▸ Prompt: Print the listing exactly.

▸ Provided data:
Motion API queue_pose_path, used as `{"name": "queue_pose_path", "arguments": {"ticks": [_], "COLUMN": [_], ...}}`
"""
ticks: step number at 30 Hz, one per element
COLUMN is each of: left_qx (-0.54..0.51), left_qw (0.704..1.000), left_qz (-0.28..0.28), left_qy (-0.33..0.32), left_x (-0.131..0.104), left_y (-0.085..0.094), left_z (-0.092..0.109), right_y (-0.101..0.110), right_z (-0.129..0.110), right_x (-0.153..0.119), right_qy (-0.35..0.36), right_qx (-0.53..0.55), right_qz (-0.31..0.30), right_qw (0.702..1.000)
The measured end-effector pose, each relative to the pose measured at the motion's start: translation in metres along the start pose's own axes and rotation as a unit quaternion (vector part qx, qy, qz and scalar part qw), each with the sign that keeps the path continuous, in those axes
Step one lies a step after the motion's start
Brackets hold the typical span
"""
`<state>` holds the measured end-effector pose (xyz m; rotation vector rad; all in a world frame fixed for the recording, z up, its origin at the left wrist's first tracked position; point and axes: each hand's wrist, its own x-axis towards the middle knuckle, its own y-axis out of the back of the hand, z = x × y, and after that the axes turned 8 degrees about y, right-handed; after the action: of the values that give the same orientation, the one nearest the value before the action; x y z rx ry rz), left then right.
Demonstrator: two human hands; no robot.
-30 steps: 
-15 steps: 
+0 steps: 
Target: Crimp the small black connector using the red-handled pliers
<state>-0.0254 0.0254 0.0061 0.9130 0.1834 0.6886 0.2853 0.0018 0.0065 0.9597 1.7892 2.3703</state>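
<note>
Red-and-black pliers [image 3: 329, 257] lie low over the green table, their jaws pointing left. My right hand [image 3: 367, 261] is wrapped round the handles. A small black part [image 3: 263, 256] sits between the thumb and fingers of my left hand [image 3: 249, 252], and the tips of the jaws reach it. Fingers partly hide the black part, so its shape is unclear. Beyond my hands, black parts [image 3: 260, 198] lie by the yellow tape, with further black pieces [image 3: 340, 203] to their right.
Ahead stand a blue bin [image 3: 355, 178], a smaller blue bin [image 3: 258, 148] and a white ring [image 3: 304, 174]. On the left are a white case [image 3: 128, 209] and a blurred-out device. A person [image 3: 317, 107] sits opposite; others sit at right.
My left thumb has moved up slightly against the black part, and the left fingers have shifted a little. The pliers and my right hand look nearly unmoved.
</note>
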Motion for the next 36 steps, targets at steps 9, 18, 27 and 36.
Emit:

▸ Final answer:
Motion API queue_pose_path, used as `{"name": "queue_pose_path", "arguments": {"ticks": [_], "COLUMN": [_], ...}}`
"""
ticks: step number at 30 Hz, one per element
COLUMN is each of: left_qx (-0.54..0.51), left_qw (0.704..1.000), left_qz (-0.28..0.28), left_qy (-0.33..0.32), left_x (-0.131..0.104), left_y (-0.085..0.094), left_z (-0.092..0.109), right_y (-0.101..0.110), right_z (-0.129..0.110), right_x (-0.153..0.119), right_qy (-0.35..0.36), right_qx (-0.53..0.55), right_qz (-0.31..0.30), right_qw (0.702..1.000)
The measured end-effector pose, each relative to the pose measured at the motion's start: translation in metres along the start pose's own axes and rotation as a unit quaternion (vector part qx, qy, qz and scalar part qw), each with the sign that keeps the path continuous, in those axes
Step one lies a step after the motion's start
Brackets hold the typical span
"""
`<state>` holds the measured end-effector pose (xyz m; rotation vector rad; all in a world frame fixed for the recording, z up, its origin at the left wrist's first tracked position; point and axes: each hand's wrist, its own x-axis towards the middle knuckle, its own y-axis out of the back of the hand, z = x × y, and after that the axes turned 8 degrees about y, right-handed; after the action: of the values that give the same orientation, the one nearest the value before the action; x y z rx ry rz), left then right.
Demonstrator: two human hands; no robot.
-30 steps: 
-15 steps: 
+0 steps: 
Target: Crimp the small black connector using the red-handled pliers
<state>-0.0254 0.0254 0.0061 0.9130 0.1834 0.6886 0.2853 0.0018 0.0065 0.9597 1.7892 2.3703</state>
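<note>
Red-and-black pliers [image 3: 329, 257] lie low over the green table, their jaws pointing left. My right hand [image 3: 367, 261] is wrapped round the handles. A small black part [image 3: 263, 256] sits between the thumb and fingers of my left hand [image 3: 249, 252], and the tips of the jaws reach it. Fingers partly hide the black part, so its shape is unclear. Beyond my hands, black parts [image 3: 260, 198] lie by the yellow tape, with further black pieces [image 3: 340, 203] to their right.
Ahead stand a blue bin [image 3: 355, 178], a smaller blue bin [image 3: 258, 148] and a white ring [image 3: 304, 174]. On the left are a white case [image 3: 128, 209] and a blurred-out device. A person [image 3: 317, 107] sits opposite; others sit at right.
My left thumb has moved up slightly against the black part, and the left fingers have shifted a little. The pliers and my right hand look nearly unmoved.
</note>
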Motion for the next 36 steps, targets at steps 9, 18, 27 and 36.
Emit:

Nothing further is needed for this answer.